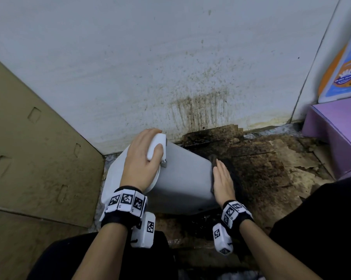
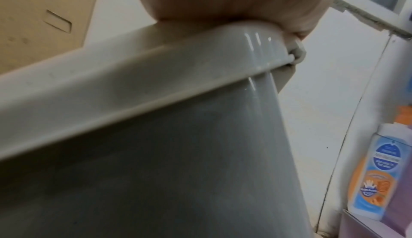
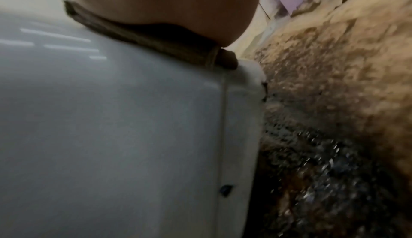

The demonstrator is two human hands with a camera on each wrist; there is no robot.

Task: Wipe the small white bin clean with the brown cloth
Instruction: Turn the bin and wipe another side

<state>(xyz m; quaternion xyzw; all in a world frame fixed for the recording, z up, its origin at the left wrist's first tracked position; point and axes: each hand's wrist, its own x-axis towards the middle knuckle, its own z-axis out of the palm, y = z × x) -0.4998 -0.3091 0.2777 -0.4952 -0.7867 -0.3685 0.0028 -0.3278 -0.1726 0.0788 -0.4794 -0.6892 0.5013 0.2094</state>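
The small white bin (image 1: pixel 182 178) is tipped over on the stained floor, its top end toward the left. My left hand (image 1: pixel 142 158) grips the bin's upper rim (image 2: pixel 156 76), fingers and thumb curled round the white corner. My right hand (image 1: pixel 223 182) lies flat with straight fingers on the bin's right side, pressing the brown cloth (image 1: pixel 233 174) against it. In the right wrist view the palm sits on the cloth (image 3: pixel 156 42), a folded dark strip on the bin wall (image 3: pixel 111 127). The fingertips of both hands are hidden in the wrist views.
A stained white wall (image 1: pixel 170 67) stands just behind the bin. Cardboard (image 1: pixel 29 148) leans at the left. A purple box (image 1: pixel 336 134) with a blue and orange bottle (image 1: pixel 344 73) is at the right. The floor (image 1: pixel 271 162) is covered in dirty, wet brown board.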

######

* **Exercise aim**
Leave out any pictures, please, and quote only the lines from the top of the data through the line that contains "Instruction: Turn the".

* **Output for this task**
The demonstrator is two human hands with a camera on each wrist; there is no robot.

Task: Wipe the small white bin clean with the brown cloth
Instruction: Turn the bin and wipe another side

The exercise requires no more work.